The king asked, “Is there no one still alive from the house of Saul to whom I can show God’s kindness?”

Ziba answered the king, “There is still a son of Jonathan; he is lame in both feet.” So King David had him brought from Lo Debar, from the house of Makir son of Ammiel. When Mephibosheth son of Jonathan, the son of Saul, came to David, he bowed down to pay him honor. David said, “Mephibosheth!” “At your service,” he replied.

“Don’t be afraid,” David said to him, “for I will surely show you kindness for the sake of your father Jonathan. I will restore to you all the land that belonged to your grandfather Saul, and you will always eat at my table.” Mephibosheth bowed down and said, “What is your servant, that you should notice a dead dog like me?”

Then the king summoned Ziba, Saul’s steward, and said to him, “I have given your master’s grandson everything that belonged to Saul and his family. You and your sons and your servants are to farm the land for him and bring in the crops, so that your master’s grandson may be provided for. And Mephibosheth, grandson of your master, will always eat at my table.” 

And Mephibosheth lived in Jerusalem, because he always ate at the king’s table; he was lame in both feet. – II Samuel 9:3-13

Mephibosheth was five years old when the news about his dad and granddad came. While David was mourning the loss of his best friend, Jonathan, Jonathan’s son was being spirited away by his nurse, to protect him in the political upheaval; but in her hurry, Mephibosheth fell and was disabled the rest of his life: the little boy’s feet would never work again. On top of the tragedy of his father dying, he would equate receiving the news with the loss of being able to properly run, jump, and play.

Mephibosheth was a child of tragedy and grief, through no fault of his own. He didn’t ask to be in the middle of political upheaval; he didn’t choose his family, he wasn’t old enough to weigh in on their decisions.

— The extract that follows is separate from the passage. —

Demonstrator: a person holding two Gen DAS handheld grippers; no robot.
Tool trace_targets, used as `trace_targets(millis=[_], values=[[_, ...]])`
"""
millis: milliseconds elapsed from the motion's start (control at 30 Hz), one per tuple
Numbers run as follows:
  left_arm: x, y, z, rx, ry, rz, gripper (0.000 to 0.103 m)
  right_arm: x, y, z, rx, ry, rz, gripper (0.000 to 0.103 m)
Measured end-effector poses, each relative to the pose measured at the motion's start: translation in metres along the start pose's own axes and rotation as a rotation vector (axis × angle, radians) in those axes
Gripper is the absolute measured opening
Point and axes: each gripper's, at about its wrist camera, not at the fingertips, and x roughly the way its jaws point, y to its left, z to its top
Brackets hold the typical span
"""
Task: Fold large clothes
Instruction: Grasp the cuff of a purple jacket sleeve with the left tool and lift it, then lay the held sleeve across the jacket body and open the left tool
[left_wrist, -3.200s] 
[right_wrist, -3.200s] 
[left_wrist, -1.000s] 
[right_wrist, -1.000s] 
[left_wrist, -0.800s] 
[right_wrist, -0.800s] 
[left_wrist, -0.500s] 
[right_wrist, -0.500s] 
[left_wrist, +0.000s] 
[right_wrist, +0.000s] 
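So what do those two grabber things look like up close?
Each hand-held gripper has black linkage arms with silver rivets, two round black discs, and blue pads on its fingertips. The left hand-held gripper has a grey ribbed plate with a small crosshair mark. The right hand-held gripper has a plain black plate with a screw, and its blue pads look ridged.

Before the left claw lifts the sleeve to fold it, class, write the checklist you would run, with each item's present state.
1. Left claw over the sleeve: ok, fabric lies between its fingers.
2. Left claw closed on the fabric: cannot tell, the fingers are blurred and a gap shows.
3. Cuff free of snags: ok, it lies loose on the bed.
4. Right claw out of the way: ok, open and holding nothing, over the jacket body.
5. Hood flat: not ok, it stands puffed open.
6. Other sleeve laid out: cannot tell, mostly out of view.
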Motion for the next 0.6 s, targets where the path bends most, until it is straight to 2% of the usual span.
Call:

But David wants to “show God’s kindness” to any lingering survivors of Saul’s line. He restores property; he ensures income and livelihood; he bestows honor by issuing a standing invitation to supper, any time. David can’t erase Mephibosheth’s past, but he can ensure a future of dignity and safety. And he can make sure that Mephibosheth’s family is provided for.

The cries of other sons had been heard by God, had been heard by a Pharoah’s daughter. David went searching for a child whose cries had faded, if the injuries to spirit and body had not.

In a basket; under a bush; in the arms of a nurse.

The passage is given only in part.